From beef bourguignon to beef jerky: Ghislaine Maxwell has traded in her palatial New Hampshire cabin for stripped-down confinement at Brooklyn’s Metropolitan Detention Center.
The Oxford-educated British socialite had been lying low in a million-dollar New Hampshire hideaway featuring a cathedral ceiling, a massive floor-to-ceiling stone fireplace and a gourmet kitchen, according to the home’s listing.
Jeffrey Epstein’s alleged right-hand woman cooked stews for herself in a kitchen with two ovens, a six-burner stove and a luxury refrigerator.
Maxwell, 58, on Monday was transferred to the city’s largest federal jail, where she is expected to be kept in a 10-foot-by-12-foot cell.
The notorious facility is in the midst of a lawsuit that has sounded the alarm over its potential to foster a dangerous coronavirus outbreak. It’s the same facility where officers last month pepper-sprayed inmate Jamel Floyd to death.
In January 2019, inmates went freezing for weeks when an electrical fire knocked out power in the building, an environment described as a “humanitarian crisis.”





Maxwell will be given a T-shirt and other basic clothing at the MDC along with a thin mattress, pillow and blanket. She may be allowed to have an approved religious medallion or book, such as the Bible — but cannot have any other personal possessions.

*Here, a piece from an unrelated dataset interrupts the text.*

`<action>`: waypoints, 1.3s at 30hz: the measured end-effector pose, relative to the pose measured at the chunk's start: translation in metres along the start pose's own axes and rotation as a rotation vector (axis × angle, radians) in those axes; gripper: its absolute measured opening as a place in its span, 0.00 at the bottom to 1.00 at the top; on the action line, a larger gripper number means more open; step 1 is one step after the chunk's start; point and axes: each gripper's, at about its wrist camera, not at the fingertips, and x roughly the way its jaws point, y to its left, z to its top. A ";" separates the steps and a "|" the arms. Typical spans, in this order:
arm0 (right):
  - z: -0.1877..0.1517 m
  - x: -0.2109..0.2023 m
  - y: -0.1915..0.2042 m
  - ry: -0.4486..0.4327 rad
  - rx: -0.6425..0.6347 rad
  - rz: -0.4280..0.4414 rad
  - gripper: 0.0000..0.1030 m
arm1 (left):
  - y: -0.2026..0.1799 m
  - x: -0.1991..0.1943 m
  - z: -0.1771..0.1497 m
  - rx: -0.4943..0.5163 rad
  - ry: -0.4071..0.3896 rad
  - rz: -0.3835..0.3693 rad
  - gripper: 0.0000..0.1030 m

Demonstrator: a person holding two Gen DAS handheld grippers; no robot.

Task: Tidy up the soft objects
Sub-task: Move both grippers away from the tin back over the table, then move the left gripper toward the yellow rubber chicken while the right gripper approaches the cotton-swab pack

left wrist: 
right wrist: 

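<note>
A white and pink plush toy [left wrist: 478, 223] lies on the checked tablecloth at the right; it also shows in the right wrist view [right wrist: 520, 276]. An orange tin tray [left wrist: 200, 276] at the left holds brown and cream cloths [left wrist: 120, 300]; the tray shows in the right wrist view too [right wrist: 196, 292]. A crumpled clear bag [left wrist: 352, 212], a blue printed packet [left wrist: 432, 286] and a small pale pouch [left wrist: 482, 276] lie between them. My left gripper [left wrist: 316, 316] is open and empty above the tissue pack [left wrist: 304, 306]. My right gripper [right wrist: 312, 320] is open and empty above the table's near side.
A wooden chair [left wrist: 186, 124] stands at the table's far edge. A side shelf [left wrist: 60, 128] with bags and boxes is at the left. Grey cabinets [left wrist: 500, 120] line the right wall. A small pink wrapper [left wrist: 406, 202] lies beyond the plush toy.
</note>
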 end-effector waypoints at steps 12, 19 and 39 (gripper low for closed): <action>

After schmoozing among the global elite, Maxwell has apparently had a difficult time socializing with her fellow inmates. One inmate at a New Hampshire jail where she was briefly held reportedly called her a “snooty b—h.”
Injuring a high-profile inmate like Maxwell “would be a badge of honor,” former MDC warden Cameron Lindsay said.
“You go from living a life like Maxwell to all of a sudden being in a situation where you’re being strip-searched and having people look into your body cavities,” Lindsay added.